Die meisten Trader verlieren Geld in diesen Phasen hoher Volatilität, weil sie auf die Schlagzeilen reagieren, statt einen Plan zu haben. Am Ende verkaufen sie unten aus Angst und kaufen dann zu einem Aufschlag zurück, sobald sich der Markt wieder erholt.

Der gängige Rat ist, in $USDT zu sitzen und abzuwarten, bis sich der Staub gelegt hat—aber das ist eine verpasste Chance, wenn du besser abschneiden willst. Nutze stattdessen diese makro-induzierte Angst, um Positionen in Assets mit hoher Nützlichkeit aufzubauen. Identifiziere zuerst Projekte mit starken Fundamentaldaten, die unfairerweise von makroökonomischer Angst heruntergezogen werden. Schau dir an, wie Layer-2-Protokolle wie $OP ihre Unterstützungsniveaus während dieser Einbrüche halten.
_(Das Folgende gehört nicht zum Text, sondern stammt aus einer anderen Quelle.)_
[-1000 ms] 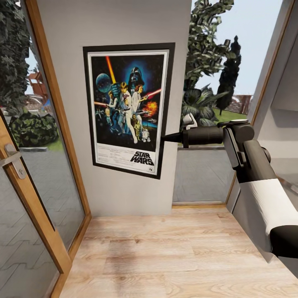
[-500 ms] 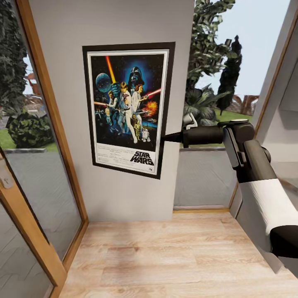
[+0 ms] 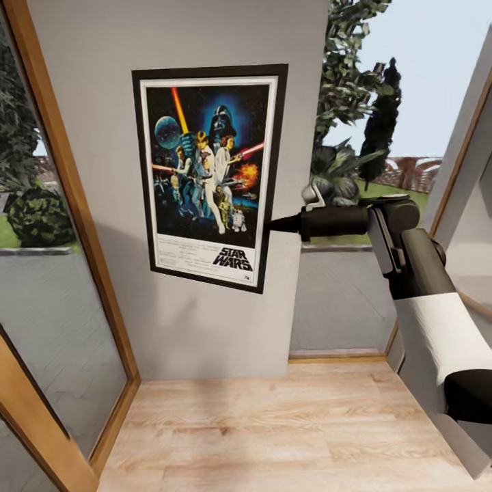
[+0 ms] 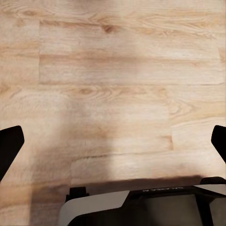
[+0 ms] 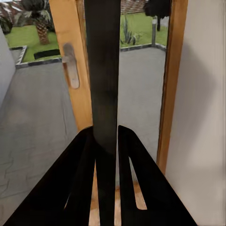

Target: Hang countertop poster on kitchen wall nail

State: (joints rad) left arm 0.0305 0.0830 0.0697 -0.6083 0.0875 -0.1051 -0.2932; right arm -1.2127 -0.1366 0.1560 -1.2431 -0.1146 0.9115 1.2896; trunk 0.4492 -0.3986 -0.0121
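Observation:
The poster (image 3: 208, 174), a black-framed Star Wars print with a white bottom strip, hangs upright in front of a grey wall panel (image 3: 191, 41). My right gripper (image 3: 270, 224) is shut on the middle of its right edge, with the arm reaching in from the right. In the right wrist view the poster (image 5: 102, 70) runs edge-on as a dark strip between the black fingers (image 5: 80, 179). My left gripper (image 4: 114, 140) is open over bare wooden floor and holds nothing. The kitchen countertop is out of view.
A wood-framed glass door (image 3: 68, 205) stands left of the wall panel, and its handle (image 5: 70, 63) appears in the right wrist view. A window (image 3: 355, 171) onto trees lies to the right. Pale plank floor (image 3: 273, 430) stretches below. My own base (image 4: 141, 207) sits under the left gripper.
The whole view has shifted: the wall panel looks wider and the door frame has slid left and out. The poster stays in the right gripper, slightly higher in the picture.

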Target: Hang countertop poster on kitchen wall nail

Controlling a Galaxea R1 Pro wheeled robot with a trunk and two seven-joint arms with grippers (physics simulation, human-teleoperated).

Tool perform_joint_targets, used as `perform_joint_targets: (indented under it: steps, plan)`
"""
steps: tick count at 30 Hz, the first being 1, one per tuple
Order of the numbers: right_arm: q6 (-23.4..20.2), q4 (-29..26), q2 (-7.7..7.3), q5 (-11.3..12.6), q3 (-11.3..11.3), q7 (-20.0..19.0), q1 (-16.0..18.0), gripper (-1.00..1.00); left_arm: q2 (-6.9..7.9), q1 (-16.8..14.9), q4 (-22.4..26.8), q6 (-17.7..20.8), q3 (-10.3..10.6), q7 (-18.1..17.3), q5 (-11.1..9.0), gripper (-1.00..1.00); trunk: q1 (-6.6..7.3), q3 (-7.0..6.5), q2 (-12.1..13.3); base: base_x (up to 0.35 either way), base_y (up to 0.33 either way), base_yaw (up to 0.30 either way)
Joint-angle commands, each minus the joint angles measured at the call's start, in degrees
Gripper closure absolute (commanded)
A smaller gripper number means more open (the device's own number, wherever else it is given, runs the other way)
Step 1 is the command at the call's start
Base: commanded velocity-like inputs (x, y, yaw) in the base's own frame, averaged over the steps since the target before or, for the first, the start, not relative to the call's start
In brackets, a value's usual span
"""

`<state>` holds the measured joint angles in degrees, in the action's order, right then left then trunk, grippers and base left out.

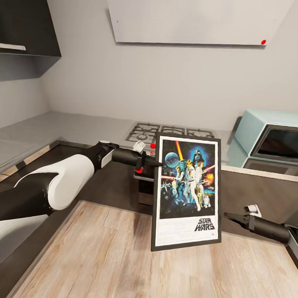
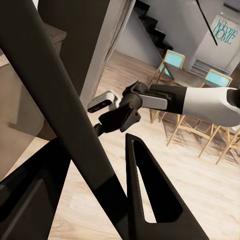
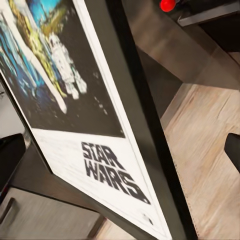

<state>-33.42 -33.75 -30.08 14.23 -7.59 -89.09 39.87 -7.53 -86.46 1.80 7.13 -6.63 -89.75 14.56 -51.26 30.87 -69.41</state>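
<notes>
Gripped at its left edge by the left gripper point(image 1: 155, 163), the poster point(image 1: 187, 192) is held upright in the air in front of the hob point(image 1: 167, 133), off the countertop point(image 1: 46, 127) and above the wood floor point(image 1: 118, 260). Holding it by one side edge keeps the printed face towards the head camera and the frame free for hanging, it is judged. The right gripper point(image 1: 229, 216) is kept low and apart from the poster's right edge; whether its fingers are apart cannot be told. A flat pale panel point(image 1: 193, 18) with a red dot is seen high on the wall, and a mint oven point(image 1: 275, 135) sits at the right.

Through the left wrist camera, the thin dark frame edge point(image 2: 65, 120) is seen crossing between the two black, wedge-shaped fingers point(image 2: 150, 195), which are closed on it. The right arm point(image 2: 200, 102), glossy white and black, is seen beyond.

From the right wrist camera, the poster is seen close: smooth black frame, white border, black logo point(image 3: 112, 172), colourful figures on dark blue.
</notes>
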Motion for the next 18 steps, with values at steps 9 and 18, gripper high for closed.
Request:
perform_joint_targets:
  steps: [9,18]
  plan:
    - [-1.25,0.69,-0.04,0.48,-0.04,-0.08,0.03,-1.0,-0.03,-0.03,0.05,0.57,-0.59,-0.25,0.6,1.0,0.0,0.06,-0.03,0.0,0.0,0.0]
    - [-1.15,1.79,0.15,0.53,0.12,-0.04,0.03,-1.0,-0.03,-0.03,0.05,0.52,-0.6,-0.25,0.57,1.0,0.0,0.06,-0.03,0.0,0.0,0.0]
Zweitens: Hör auf, zu versuchen, den exakten Tiefpunkt des News-Drops zu timen. Lege gestaffelte Limit-Orders 5% bis 10% unter den aktuellen Kursen für wichtige Assets wie $RENDER >to, um die Wick-Liquidationen mitzunehmen. Schalte zum Schluss die 15-Minuten-Charts aus und bewerte die Markstärke nur anhand des wöchentlichen Schlusskurses; das filtert das Rauschen des CPI-Reports und der Fed-Statements heraus.

Wie positionierst du dein Portfolio für die Volatilität diese Woche?